We understand by the reproduction time of fixed capital the time necessary for its production, not the time which was necessary to produce it and which is contained in it, but which is or would be necessary to produce a new exemplar of the same kind. [lxxiii]
While justly faulting the current value-theoretical ideas of the Marxists where they scarcely take account of the ‘highly paradoxical’ Marxian category of ‘market value’ appearing in Marx’s analysis of competition of capitals, the author says that without the analysis of the formation of market value Marx’s distinction between ‘individual value’ and ‘social value’ of a commodity ‘as it already appears in Capital I — highly problematic and highly misleading — would remain a word play’, adding of course that Marx had the ‘correct intuition’ — for the first time in his 1864-65 manuscripts — that the formation of market value is contradictory and far from simple showing in fact that the quantities of values modified in the market and under definite conditions could generate (what Marx calls) ‘false social values’ (Krätke, p. 318). If Krätke considers the absence of analysis of the formation of ‘market value’ in the context of the discussion of ‘individual value’ and ‘social value’ in Capital I is a shortcoming we beg to differ. We submit that the problem in question here touches an important issue of Marx’s method of presentation in Capital I. In this work Marx does not take up competition of capitals which includes the formation of ‘market value’ while still investigating capital as such. Already a decade earlier Marx had underlined the general method: ‘the relation of many capitals will be explained after considering what they have in common, to be capital.’ [lxxiv] The same idea is elaborated in Capital I.

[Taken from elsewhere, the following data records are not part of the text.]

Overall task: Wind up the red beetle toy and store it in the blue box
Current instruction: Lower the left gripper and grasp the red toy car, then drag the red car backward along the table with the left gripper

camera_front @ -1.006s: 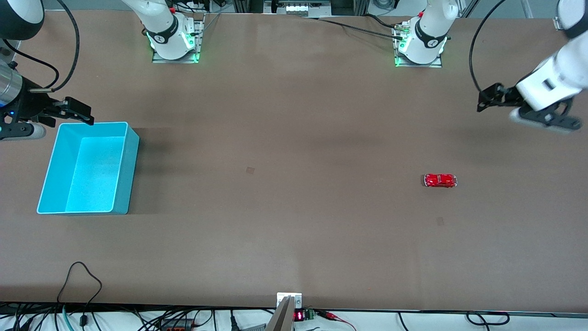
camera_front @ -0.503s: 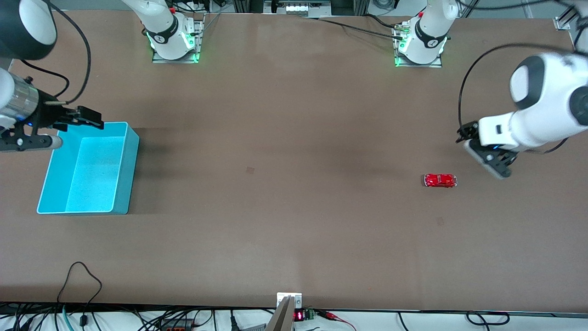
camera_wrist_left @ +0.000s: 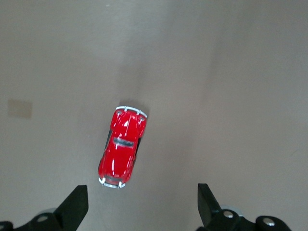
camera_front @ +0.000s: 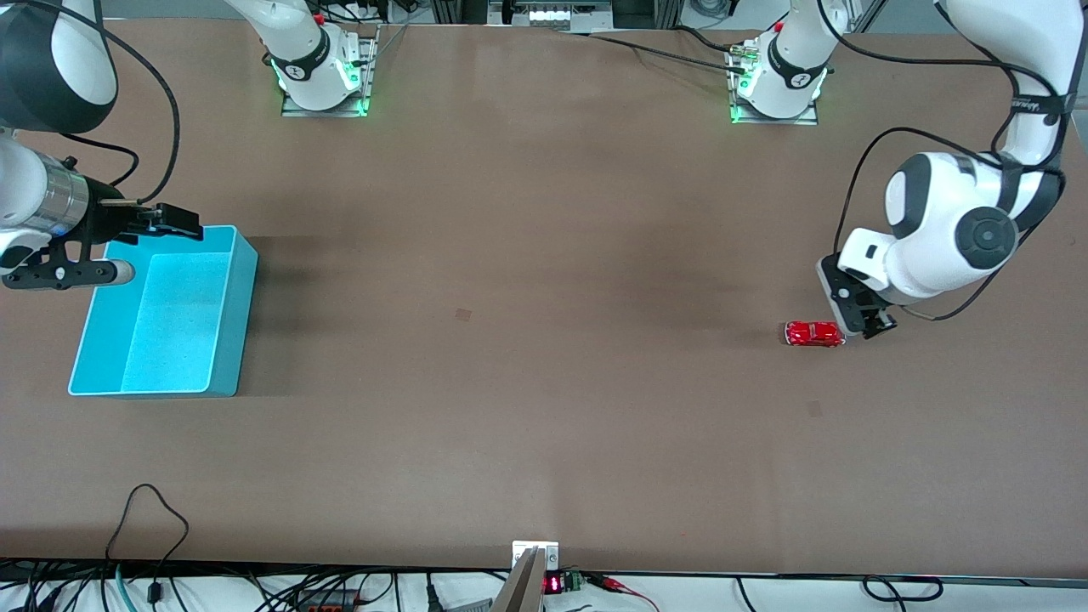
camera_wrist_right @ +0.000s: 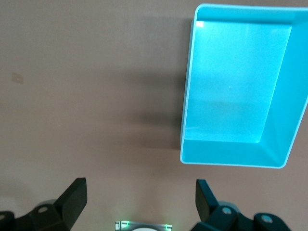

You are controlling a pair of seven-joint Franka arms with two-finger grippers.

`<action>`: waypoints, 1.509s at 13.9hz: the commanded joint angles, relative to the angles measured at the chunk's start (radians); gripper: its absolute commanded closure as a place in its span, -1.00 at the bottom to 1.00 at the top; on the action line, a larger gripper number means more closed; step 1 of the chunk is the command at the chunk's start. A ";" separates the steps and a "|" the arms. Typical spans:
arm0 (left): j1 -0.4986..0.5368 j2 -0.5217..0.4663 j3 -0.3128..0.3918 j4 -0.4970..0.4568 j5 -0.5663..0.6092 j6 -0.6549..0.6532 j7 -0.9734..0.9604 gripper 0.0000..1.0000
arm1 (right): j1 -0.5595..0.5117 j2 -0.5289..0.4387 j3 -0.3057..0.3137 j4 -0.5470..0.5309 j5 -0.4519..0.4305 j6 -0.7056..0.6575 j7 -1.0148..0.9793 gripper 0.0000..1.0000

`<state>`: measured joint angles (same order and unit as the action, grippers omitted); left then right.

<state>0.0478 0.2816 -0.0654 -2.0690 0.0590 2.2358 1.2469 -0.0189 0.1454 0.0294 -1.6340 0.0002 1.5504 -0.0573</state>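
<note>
The red beetle toy point(camera_front: 814, 333) stands on the table toward the left arm's end. In the left wrist view the toy point(camera_wrist_left: 122, 147) lies just ahead of the fingertips, not between them. My left gripper point(camera_front: 846, 306) hangs low beside the toy, open and empty point(camera_wrist_left: 143, 207). The blue box point(camera_front: 242, 314) stands empty at the right arm's end. My right gripper point(camera_front: 68, 274) is over the box's corner farthest from the front camera. In the right wrist view it is open and empty point(camera_wrist_right: 139, 204), with the box point(camera_wrist_right: 231, 153) ahead of it.
The two arm bases point(camera_front: 319, 85) point(camera_front: 778, 89) stand along the table edge farthest from the front camera. Cables and a small display point(camera_front: 552, 584) lie off the table's nearest edge. Bare brown table point(camera_front: 510, 297) lies between toy and box.
My left arm has swung in from the table's end and come down beside the toy. My right gripper has shifted slightly toward the box. Toy and box have not moved.
</note>
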 commanded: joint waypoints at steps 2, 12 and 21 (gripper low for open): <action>0.011 0.069 -0.014 0.006 0.021 0.108 0.152 -1.00 | 0.005 -0.003 0.001 0.011 0.018 -0.035 0.010 -1.00; 0.061 0.165 -0.025 0.003 0.030 0.281 0.299 -1.00 | 0.016 -0.003 0.001 0.011 0.018 -0.084 0.007 -1.00; 0.080 0.197 -0.025 -0.043 0.028 0.334 0.290 -0.90 | 0.017 -0.001 0.001 0.013 0.017 -0.078 -0.009 -1.00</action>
<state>0.1095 0.4938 -0.0785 -2.0780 0.0748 2.5501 1.5210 -0.0036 0.1454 0.0317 -1.6336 0.0022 1.4853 -0.0573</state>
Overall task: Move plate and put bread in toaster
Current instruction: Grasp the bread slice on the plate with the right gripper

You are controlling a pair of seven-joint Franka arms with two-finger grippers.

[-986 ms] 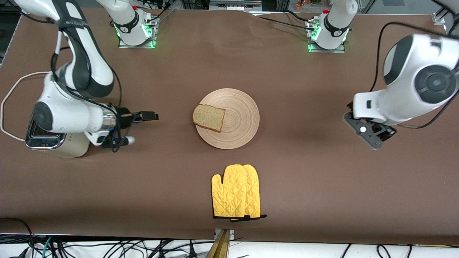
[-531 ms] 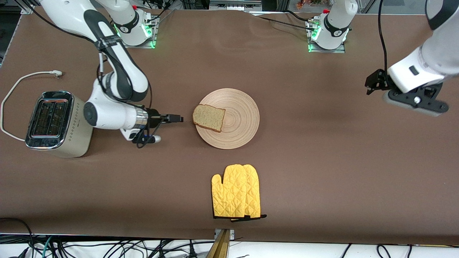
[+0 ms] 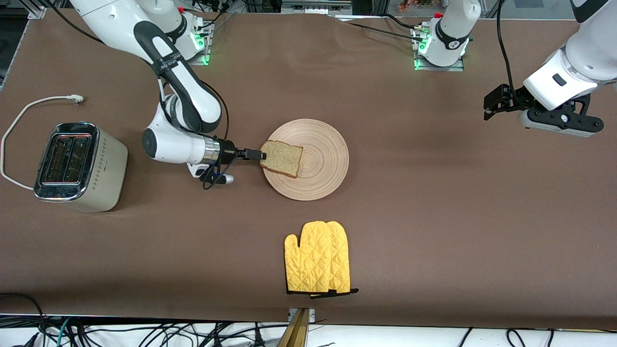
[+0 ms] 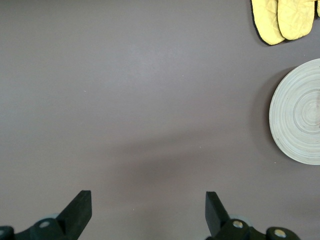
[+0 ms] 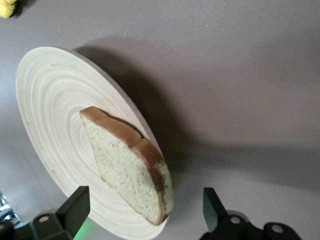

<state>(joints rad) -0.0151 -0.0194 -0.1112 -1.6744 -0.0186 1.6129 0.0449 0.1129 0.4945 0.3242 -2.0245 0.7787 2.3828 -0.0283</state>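
Observation:
The round wooden plate [image 3: 312, 159] lies mid-table with the bread [image 3: 281, 158] on its edge toward the right arm's end. The plate [image 5: 55, 110] and bread [image 5: 131, 162] also show in the right wrist view. My right gripper [image 3: 256, 154] is open, low, level with the bread's edge, its fingertips [image 5: 80, 200] on either side of the slice's end, not closed on it. The cream toaster [image 3: 77, 166] stands at the right arm's end, both slots empty. My left gripper [image 3: 496, 103] is open and empty, up over the table's left-arm end; in its wrist view the plate [image 4: 300, 112] shows.
A yellow quilted oven mitt [image 3: 317, 258] lies nearer the front camera than the plate; it also shows in the left wrist view [image 4: 282, 19]. The toaster's white cord [image 3: 29, 108] loops on the table beside it.
My right gripper has moved from beside the toaster across to the bread's edge. My left arm has swung up and back toward its base end.

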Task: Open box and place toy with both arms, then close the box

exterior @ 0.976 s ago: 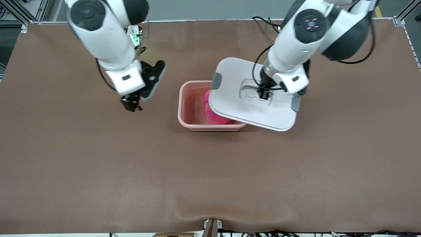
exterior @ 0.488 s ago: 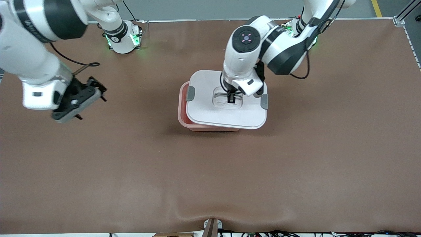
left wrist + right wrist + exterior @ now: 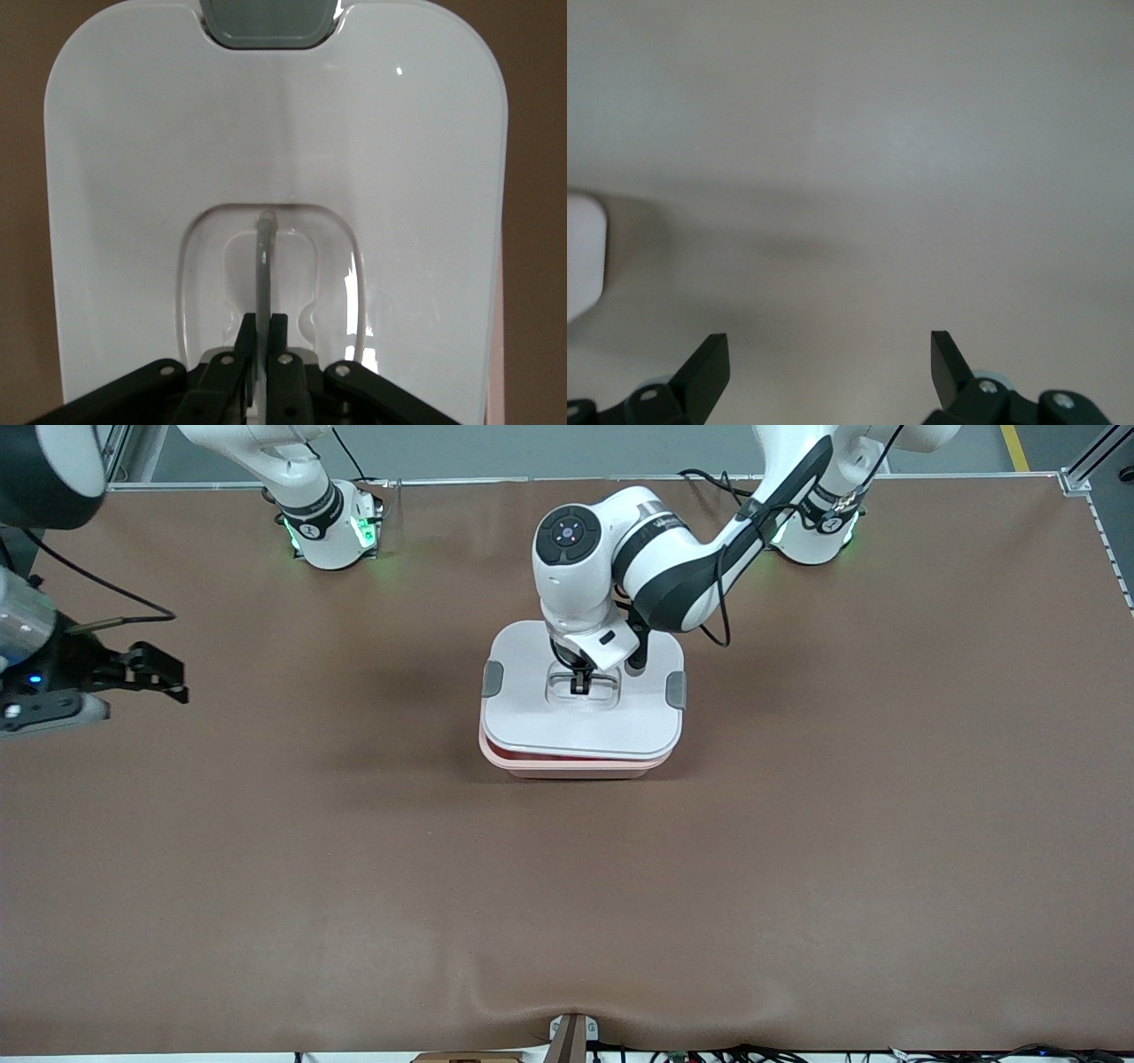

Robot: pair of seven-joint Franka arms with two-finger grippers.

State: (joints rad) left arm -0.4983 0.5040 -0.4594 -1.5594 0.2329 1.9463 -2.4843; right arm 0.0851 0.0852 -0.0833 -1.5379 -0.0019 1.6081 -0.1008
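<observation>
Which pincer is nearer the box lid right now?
Left. The left pincer is shut on the lid's centre handle; the right pincer waits open, up toward the right arm's table end.

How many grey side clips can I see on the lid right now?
2: one clip on the lid's end toward the right arm, the other clip on its end toward the left arm.

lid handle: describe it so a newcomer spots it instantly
Mid-table sits the pink box under its white lid. In the lid's sunken centre stands a thin grey handle, pinched by the left gripper. The grey clips sit at the lid's ends instead.
</observation>
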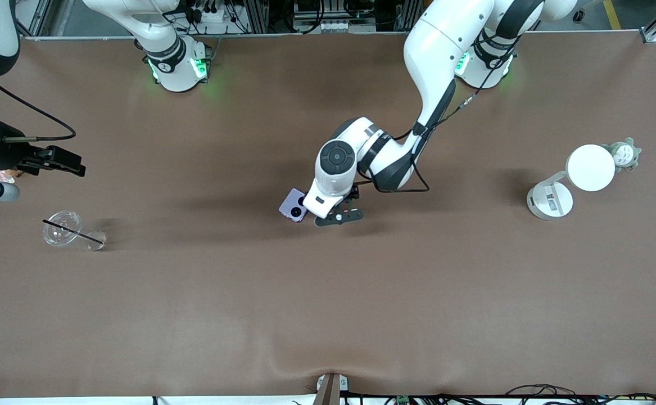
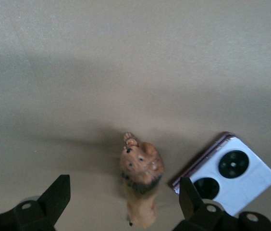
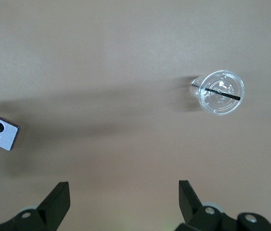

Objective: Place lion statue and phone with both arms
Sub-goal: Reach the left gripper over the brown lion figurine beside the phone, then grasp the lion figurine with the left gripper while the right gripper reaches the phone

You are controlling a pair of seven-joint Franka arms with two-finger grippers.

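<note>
The lion statue [image 2: 140, 179], a small reddish-brown figurine, lies on the brown table between the open fingers of my left gripper [image 2: 124, 192]. In the front view the left hand hides it. The lavender phone [image 1: 293, 205] lies flat beside it, toward the right arm's end, its two black camera circles up; it also shows in the left wrist view [image 2: 227, 175] next to one finger. My left gripper [image 1: 339, 216] is low over the table's middle. My right gripper [image 1: 69, 164] is open and empty, up over the right arm's end of the table, and shows in its own view [image 3: 123, 192].
A clear plastic cup with a black straw [image 1: 64, 229] lies on its side near the right arm's end. A white round-headed lamp [image 1: 575, 175] and a grey-white plush [image 1: 623, 153] stand at the left arm's end.
</note>
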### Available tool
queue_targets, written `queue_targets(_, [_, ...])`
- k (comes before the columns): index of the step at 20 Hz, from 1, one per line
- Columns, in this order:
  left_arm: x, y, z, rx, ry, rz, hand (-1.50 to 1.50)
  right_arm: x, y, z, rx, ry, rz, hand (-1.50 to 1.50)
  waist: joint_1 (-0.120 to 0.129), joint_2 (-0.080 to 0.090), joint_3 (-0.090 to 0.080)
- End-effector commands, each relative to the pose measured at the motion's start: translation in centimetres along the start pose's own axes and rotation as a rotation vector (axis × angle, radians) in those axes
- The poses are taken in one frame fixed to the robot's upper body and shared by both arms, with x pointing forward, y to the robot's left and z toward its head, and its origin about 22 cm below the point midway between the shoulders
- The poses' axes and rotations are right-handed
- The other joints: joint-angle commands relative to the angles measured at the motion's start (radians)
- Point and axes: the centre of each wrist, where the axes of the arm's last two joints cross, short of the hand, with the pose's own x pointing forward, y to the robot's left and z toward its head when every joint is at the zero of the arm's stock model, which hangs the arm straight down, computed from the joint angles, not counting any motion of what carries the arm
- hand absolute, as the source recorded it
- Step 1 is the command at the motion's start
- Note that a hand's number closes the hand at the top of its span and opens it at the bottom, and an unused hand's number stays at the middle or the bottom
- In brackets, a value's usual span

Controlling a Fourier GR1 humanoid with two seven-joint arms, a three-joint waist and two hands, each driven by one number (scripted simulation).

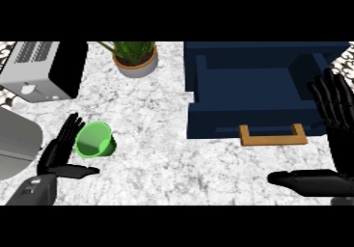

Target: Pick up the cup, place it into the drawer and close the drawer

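I see the cup (94,140) tipped over on the worktop (172,164), just beside my left hand (60,157), whose fingers (68,129) are straight and hold nothing. The cup looks light, stiff and smooth, so I'd wrap its wall near the rim. My right hand (337,126) rests open by the open drawer (236,126).

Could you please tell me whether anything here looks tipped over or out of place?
Yes: the green cup appears to lie on its side on the counter, mouth toward the open left hand. Nothing else stands out.
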Motion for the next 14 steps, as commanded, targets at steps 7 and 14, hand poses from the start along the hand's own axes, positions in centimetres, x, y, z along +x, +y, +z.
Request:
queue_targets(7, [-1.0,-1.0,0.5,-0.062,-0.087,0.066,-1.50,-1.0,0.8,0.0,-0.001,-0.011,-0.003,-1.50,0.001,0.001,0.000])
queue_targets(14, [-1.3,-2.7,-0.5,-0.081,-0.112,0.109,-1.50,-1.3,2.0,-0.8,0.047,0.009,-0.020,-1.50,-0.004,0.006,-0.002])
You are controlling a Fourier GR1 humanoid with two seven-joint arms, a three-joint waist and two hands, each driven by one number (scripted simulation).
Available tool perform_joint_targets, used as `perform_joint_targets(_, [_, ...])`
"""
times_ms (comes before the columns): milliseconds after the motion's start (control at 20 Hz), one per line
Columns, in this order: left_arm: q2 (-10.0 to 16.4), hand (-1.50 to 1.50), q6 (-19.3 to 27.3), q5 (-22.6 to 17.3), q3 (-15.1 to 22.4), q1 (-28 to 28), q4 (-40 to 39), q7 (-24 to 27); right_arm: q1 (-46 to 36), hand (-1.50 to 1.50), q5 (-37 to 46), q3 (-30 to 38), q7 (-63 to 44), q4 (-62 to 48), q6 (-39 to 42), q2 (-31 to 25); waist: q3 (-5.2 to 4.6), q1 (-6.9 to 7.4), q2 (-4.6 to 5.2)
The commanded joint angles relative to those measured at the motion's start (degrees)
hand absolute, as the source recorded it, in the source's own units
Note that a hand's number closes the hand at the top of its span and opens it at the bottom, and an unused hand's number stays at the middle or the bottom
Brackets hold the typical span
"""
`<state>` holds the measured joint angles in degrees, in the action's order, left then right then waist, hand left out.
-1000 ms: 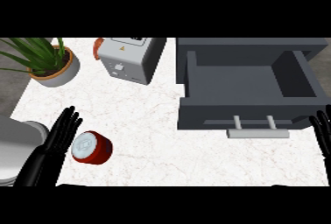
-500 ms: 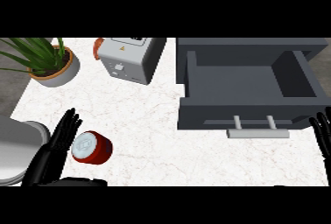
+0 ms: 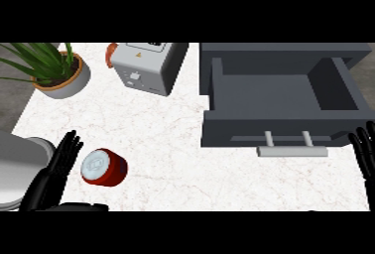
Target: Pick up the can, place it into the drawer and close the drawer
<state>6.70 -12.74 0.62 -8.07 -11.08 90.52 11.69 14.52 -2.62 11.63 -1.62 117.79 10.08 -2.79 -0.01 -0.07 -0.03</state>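
A red can with a silver lid stands on the white marble counter at the lower left. My left hand is open just to the left of it, fingers straight and pointing up; whether they touch the can I cannot tell. The dark grey drawer is pulled open at the upper right, its inside bare, with a pale handle on its front. My right hand shows at the right edge beside the drawer front, open with fingers up.
A potted plant stands at the upper left. A silver toaster sits left of the drawer. A grey rounded object lies at the left edge, behind my left hand.
My left hand has come slightly up and nearer to the can. The can, drawer and right hand have stayed where they were.
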Motion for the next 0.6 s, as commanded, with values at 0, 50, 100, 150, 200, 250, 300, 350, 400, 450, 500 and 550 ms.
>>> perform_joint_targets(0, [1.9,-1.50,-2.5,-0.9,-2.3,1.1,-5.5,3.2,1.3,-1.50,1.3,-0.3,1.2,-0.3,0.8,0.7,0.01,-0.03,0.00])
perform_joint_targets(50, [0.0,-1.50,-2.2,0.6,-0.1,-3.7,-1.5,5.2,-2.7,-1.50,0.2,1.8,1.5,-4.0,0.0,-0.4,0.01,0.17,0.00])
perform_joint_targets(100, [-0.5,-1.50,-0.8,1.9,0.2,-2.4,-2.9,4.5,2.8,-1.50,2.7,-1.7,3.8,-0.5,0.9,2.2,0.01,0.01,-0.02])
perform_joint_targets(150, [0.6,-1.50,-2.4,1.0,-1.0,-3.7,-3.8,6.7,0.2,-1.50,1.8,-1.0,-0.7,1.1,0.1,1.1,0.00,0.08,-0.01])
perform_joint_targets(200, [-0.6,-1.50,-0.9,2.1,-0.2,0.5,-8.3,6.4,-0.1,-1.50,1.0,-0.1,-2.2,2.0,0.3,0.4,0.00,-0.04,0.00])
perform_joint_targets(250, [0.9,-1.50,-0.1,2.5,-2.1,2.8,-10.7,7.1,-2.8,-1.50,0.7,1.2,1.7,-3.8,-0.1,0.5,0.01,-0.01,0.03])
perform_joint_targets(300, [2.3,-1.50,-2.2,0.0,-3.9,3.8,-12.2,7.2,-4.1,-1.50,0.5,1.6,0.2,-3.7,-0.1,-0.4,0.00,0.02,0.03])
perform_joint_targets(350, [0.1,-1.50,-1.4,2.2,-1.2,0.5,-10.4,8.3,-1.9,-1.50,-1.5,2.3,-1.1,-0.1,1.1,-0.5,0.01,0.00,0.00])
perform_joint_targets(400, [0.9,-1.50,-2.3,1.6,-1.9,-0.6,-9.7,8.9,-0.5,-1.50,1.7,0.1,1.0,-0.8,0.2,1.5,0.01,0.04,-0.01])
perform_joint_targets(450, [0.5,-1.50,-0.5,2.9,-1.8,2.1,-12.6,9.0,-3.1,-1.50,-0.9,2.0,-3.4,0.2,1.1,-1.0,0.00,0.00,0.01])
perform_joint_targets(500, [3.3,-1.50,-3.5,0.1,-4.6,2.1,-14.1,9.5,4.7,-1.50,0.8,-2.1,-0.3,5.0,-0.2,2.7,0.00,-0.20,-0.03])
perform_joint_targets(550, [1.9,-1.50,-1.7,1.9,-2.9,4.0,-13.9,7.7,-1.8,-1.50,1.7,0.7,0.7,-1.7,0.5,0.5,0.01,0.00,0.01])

The general and necessary tendencies of capital are to be distinguished from its forms of appearance. The way in which the immanent laws of capitalist production appear in the outward movement of individual capitals, are validated as competition of capitals, … are for now left out of consideration. Scientific analysis of competition is only possible after the inner nature of capital is grasped. The apparent movement of heavenly bodies is understandable to one who knows their real movement. [lxxv]
The absence of the analysis of competition of capitals and consequently of the formation of market value while still at the stage of investigating the ‘inner nature of capital’ only shows Marx’s scientific method in Capital I. Marx would not commit the methodological error which he had detected in Ricardo who right at the beginning of his great book supposes ‘all the possible categories as given which should first be explained in order to show their conformity with the law of value.’ [lxxvi] On the other hand, in his discussion of individual and social value in Capital I [lxxvii] there are sufficient hints about what one was to find in his much more explicit and enlarged elaboration on ‘competition of capitals’ and ‘market value’ in the third volume of the book. Incidentally, even before 1864-65 Marx discusses these issues at some length in his 1861-63 manuscripts without employing the specific term ‘false social value’. [lxxviii] The same method of abstraction leads Marx to assume in Capital I equality of value and price. Thus while calculating the rate of surplus value Marx speaks of his ‘assumption that the product price=its value’ and adds in a footnote, ‘one will see in volume III that this equality even in the case of average price does not hold in this simple manner.’ [lxxix]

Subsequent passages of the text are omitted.